Aan de andere kant van de gang liep Bill de hoek om. Zijn locker was in de buurt van die waar Jess haar spullen bewaarde. Terwijl hij die van hem open maakte, schoten zijn ogen naar de plek waar Jess en Merel stonden. De twee waren nog steeds hevig in gesprek verwikkeld. In het voorbijgaan spitste hij zijn oren, in de hoop waardevolle informatie van hen te krijgen zonder er ook maar enige moeite voor te doen. De grijns die inmiddels op zijn gezicht stond, verdween alweer zo snel als hij gekomen was. Noa’s naam werd te vaak vernoemd, en de stemming was niet bepaald gezellig. Onbewust, wanneer hij het zelf nog maar half besefte, maakten zijn voeten rechtsomkeer. Met een kort knikje op Merels schouder kondigde hij zijn aanwezigheid aan.
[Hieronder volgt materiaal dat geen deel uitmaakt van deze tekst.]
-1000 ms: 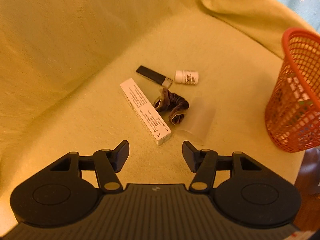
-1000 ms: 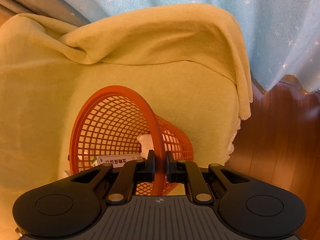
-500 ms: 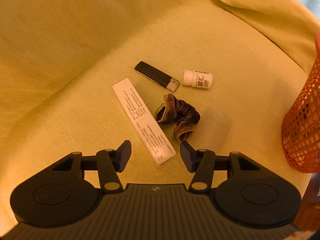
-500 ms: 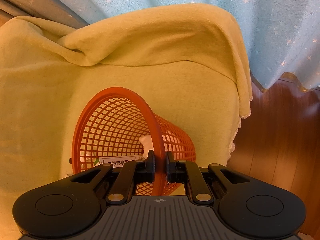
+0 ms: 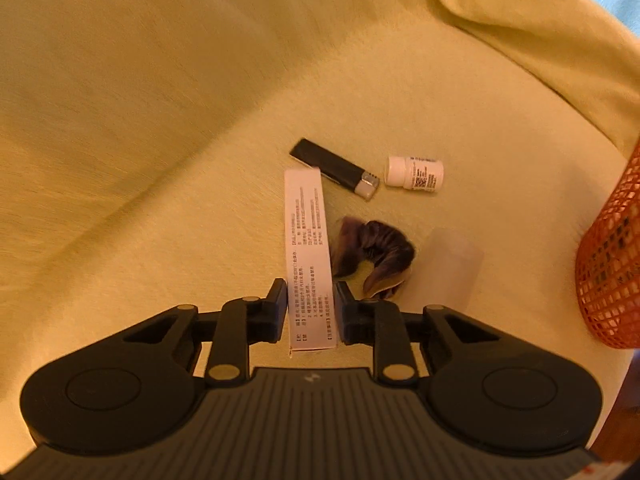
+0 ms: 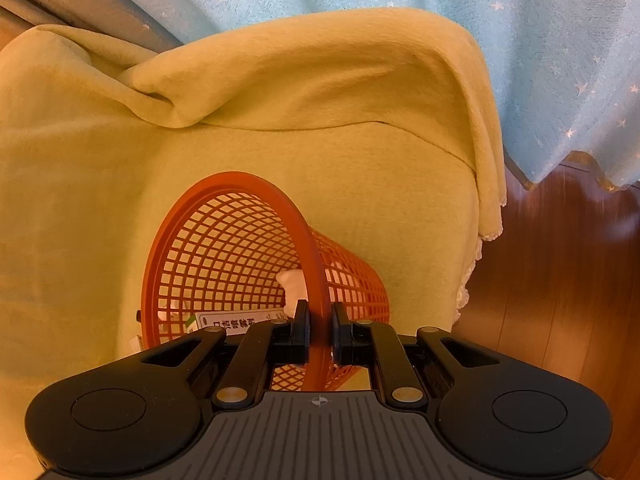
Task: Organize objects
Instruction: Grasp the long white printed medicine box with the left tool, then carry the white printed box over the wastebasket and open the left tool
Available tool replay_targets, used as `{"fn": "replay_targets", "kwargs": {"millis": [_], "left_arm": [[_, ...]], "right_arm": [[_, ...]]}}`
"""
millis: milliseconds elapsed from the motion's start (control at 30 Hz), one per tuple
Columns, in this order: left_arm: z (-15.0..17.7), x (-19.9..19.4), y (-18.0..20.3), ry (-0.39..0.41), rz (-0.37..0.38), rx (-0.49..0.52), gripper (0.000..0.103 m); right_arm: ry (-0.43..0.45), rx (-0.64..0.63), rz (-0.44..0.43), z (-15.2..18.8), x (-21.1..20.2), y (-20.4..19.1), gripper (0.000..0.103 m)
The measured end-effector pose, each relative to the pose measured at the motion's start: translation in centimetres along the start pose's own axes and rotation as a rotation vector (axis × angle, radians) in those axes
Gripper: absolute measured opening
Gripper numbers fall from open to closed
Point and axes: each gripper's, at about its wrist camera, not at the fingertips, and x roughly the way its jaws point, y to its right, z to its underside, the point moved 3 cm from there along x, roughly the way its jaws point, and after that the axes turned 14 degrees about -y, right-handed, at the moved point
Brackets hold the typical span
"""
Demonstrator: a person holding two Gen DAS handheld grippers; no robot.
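1. Left wrist view: the left gripper [image 5: 311, 308] has its jaws drawn in against both long sides of the white box [image 5: 308, 256], near its closer end. The box lies flat on the yellow blanket [image 5: 160, 120], so it looks pinched but not lifted.
2. Gripping the narrow width suits a long, stiff carton; it should lift without bending.
3. Beside the box lie a dark scrunchie [image 5: 374, 254], a black lighter [image 5: 334, 168], a small white bottle [image 5: 414, 173] and a clear plastic piece [image 5: 454, 256], all waiting on the blanket.
4. Right wrist view: the right gripper [image 6: 320, 330] is clamped on the rim of the orange basket [image 6: 224, 248], tilting its mouth towards the loose things, probably so they drop in easily.
5. A labelled carton [image 6: 232, 322] and something white [image 6: 294, 286] already sit inside.
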Motion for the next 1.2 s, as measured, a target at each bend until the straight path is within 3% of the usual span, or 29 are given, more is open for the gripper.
{"fn": "replay_targets", "kwargs": {"millis": [200,233,333,400,467,633,833,1067,1133,1200], "left_arm": [[1.3,-5.0,-0.9,0.073,0.022,0.006,0.018],[1.5,-6.0,-1.0,0.089,0.033,0.006,0.000],[1.9,-8.4,-0.9,0.113,0.056,0.008,0.000],[2.3,-8.6,-0.6,0.098,0.033,0.016,0.000],[2.9,-8.1,-0.6,0.065,0.049,-0.005,0.005],[5.9,-5.8,0.1,-0.007,0.052,-0.024,0.040],[7.3,-1.2,0.8,-0.101,0.033,-0.082,0.051],[5.6,3.0,1.0,-0.147,0.014,-0.151,0.055],[5.4,3.7,0.8,-0.154,0.017,-0.145,0.035],[5.3,3.8,0.8,-0.144,0.008,-0.138,0.033]], "right_arm": [[0.010,-0.002,-0.020,0.2,-0.1,0.1,0.007],[0.012,-0.005,-0.022,0.2,-0.1,0.0,0.007],[0.013,-0.014,-0.024,0.2,0.0,-0.1,0.007],[0.008,-0.025,-0.020,0.2,0.0,0.0,0.007],[0.000,-0.023,-0.031,0.4,0.0,0.3,0.007],[-0.005,-0.016,-0.043,0.8,0.1,1.4,0.007],[-0.008,-0.027,-0.047,1.2,0.0,1.7,0.007],[-0.013,-0.044,-0.036,1.4,0.1,1.5,0.007],[-0.013,-0.043,-0.034,1.5,0.1,1.6,0.007],[-0.014,-0.039,-0.034,1.6,0.1,1.7,0.007]]}}
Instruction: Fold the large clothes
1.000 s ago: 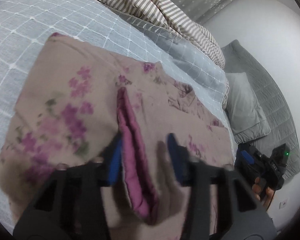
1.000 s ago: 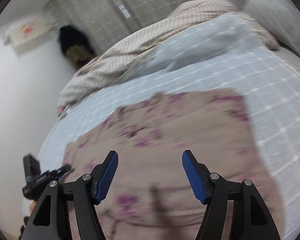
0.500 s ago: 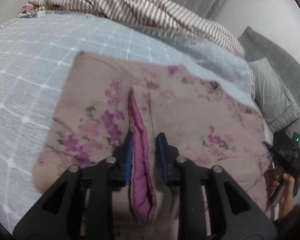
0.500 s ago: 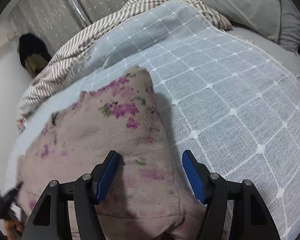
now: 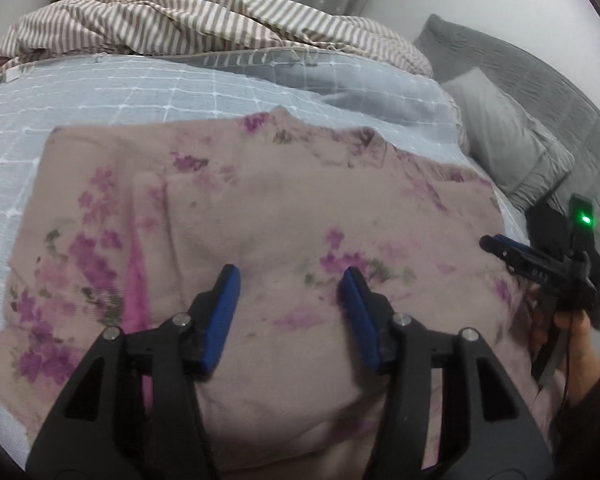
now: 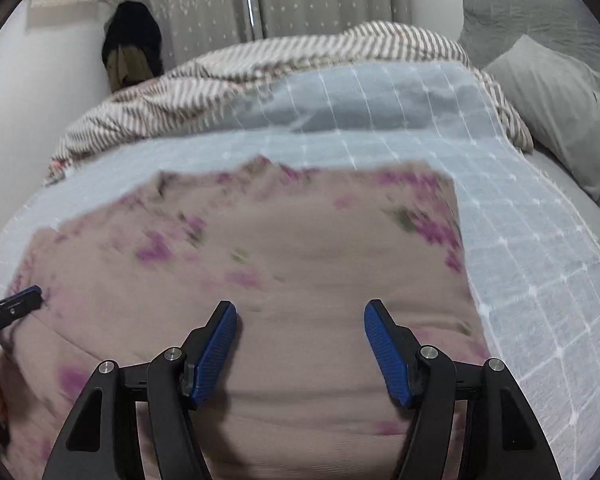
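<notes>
A beige garment with purple flowers (image 5: pixel 260 208) lies folded flat on the pale blue checked bedspread (image 5: pixel 100 92); a strip of its pink lining (image 5: pixel 134 280) shows at the left. My left gripper (image 5: pixel 290 300) hovers over the cloth, its jaws opening, with nothing between the blue pads. In the right wrist view the same garment (image 6: pixel 280 248) fills the middle, and my right gripper (image 6: pixel 300 336) stands open just above it, holding nothing. The right gripper also shows in the left wrist view as a black tool (image 5: pixel 548 268) at the garment's right edge, held by a hand (image 5: pixel 576 348).
A striped duvet (image 5: pixel 204 24) is heaped along the far side of the bed. Grey pillows (image 5: pixel 512 144) lie at the right. Curtains (image 6: pixel 260 4) and a dark hanging garment (image 6: pixel 132 48) are behind the bed. The left gripper's tip (image 6: pixel 16 304) pokes in at the left.
The left gripper let go of the pink-lined fold, opened and shifted right over the flat cloth. The right gripper dropped lower and swung back over the middle of the garment.
</notes>
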Motion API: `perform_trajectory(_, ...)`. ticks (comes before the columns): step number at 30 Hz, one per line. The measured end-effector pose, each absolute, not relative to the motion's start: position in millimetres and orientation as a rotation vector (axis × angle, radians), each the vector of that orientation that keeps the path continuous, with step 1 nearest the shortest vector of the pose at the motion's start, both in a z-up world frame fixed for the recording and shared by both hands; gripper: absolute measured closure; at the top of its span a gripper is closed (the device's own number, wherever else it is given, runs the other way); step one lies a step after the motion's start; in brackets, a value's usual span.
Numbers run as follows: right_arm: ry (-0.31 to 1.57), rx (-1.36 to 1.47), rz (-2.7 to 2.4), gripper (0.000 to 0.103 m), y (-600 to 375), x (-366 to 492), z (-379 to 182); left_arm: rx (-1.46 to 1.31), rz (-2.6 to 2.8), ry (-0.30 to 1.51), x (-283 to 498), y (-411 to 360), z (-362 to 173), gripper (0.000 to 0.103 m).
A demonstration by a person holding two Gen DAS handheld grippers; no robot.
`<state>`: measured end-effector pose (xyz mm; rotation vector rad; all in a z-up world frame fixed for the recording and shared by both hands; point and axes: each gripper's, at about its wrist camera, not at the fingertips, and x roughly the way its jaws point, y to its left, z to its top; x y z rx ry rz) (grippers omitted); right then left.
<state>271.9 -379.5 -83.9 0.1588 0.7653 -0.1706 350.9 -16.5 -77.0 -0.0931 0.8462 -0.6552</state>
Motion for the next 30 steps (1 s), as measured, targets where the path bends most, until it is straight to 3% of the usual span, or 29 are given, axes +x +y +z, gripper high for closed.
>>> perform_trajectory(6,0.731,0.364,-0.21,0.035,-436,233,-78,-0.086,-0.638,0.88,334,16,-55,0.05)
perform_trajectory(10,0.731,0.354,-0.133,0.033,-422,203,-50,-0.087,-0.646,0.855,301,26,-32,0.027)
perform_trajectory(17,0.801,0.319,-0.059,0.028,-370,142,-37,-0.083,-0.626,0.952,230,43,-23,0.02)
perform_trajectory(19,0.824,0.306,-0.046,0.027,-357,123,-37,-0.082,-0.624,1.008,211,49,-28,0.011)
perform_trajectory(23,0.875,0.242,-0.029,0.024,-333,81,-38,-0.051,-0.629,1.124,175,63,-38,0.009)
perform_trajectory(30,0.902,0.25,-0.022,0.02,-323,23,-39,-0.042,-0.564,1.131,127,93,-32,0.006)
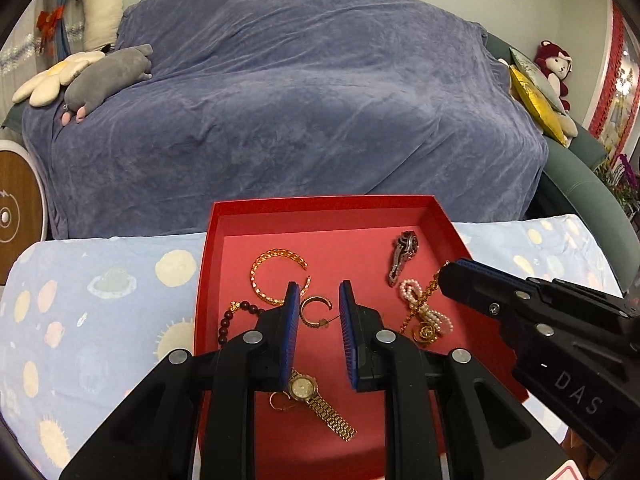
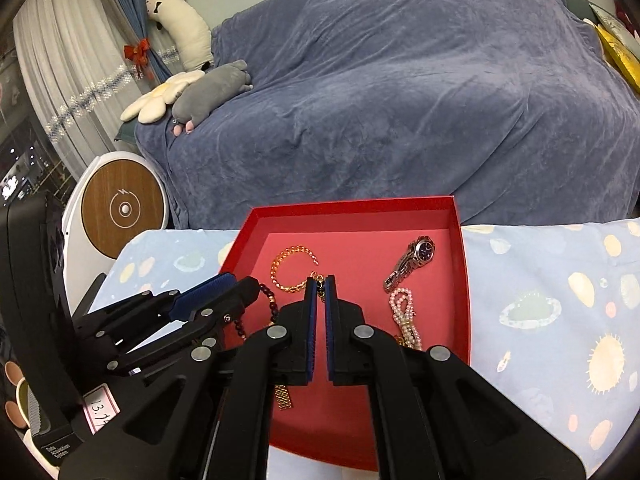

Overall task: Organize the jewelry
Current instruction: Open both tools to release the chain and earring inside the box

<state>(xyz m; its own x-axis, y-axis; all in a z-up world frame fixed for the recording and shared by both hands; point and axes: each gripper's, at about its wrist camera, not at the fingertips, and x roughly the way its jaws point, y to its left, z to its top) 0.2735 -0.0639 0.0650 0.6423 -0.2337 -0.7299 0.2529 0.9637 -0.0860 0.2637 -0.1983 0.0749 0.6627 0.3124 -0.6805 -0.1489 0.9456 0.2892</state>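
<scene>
A desk under a pale blue cloth printed with suns and planets [image 1: 100, 300] carries the open, shallow red cardboard box [image 1: 320, 210] where all the jewelry lies loose. The left tool [image 1: 319, 300], its blue pads slightly apart and gripping nothing, hangs above the box's middle; the small open gold hoop [image 1: 315, 311] lies directly beneath the gap. The right tool [image 2: 320, 292], pads together and empty, sits nearer the pink pearl strand [image 2: 405, 312].
</scene>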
‘Euh… haii! Is ze op haar kamer? Het duurt te lang Merel. Je weet dat ik haar moet spreken.’ Het uitspreken van haar naam was overbodig geworden. Iedereen wist ondertussen wel wie Bill al dagen probeerde te bereiken. Nog steeds had hij niet geweigerd zijn pogingen te staken.
‘Dat zal moeilijk gaan. Ze is weg.’ Merel was maar kort van stof. Met een vals glimlachje deed ze een stap opzij en wandelde hem voorbij met Jess in haar kielzog. Overdonderd van het antwoord dat hij zojuist gekregen had, bleef hij verward voor zich uitkijken. Snel keerde hij zich om en ging Merel achterna. Hij greep haar zachtjes bij de arm en draaide haar naar zeg toe.
‘Hoe bedoel je “weg”ť?’
‘Zoals ik al zei, gewoon weg.’ Merel legde de nadruk op dat laatste woord.
‘Wanneer komt ze terug?’
‘Ze komt niet terug. Ze is weg. Weg, weg, weg Bill!’ Merel wist dat dit eigenlijk gewoon misplaatste woede was. Maar sinds ze niet meer tegen haar beste vriendin kon schreeuwen, had ze een ander slachtoffer nodig gehad. En ergens was hij toch wel de grote oorzaak van dit hele gedoe.
‘Je moet het begrijpen…’
‘Begrijpen…’ lachte Bill sarcastisch. Hij voelde de woede opborrelen, ‘Heeft iemand mij ooit proberen te begrijpen? Of op z’n minst een poging gedaan me daar de kans toe te geven? Ik denk niet dat er op één van die vragen een positief antwoord kan gegeven worden.’ Giftig spuwde hij de woorden in Merels gezicht. Ze wilde hem van een weerwoord dienen maar Bill was haar voor.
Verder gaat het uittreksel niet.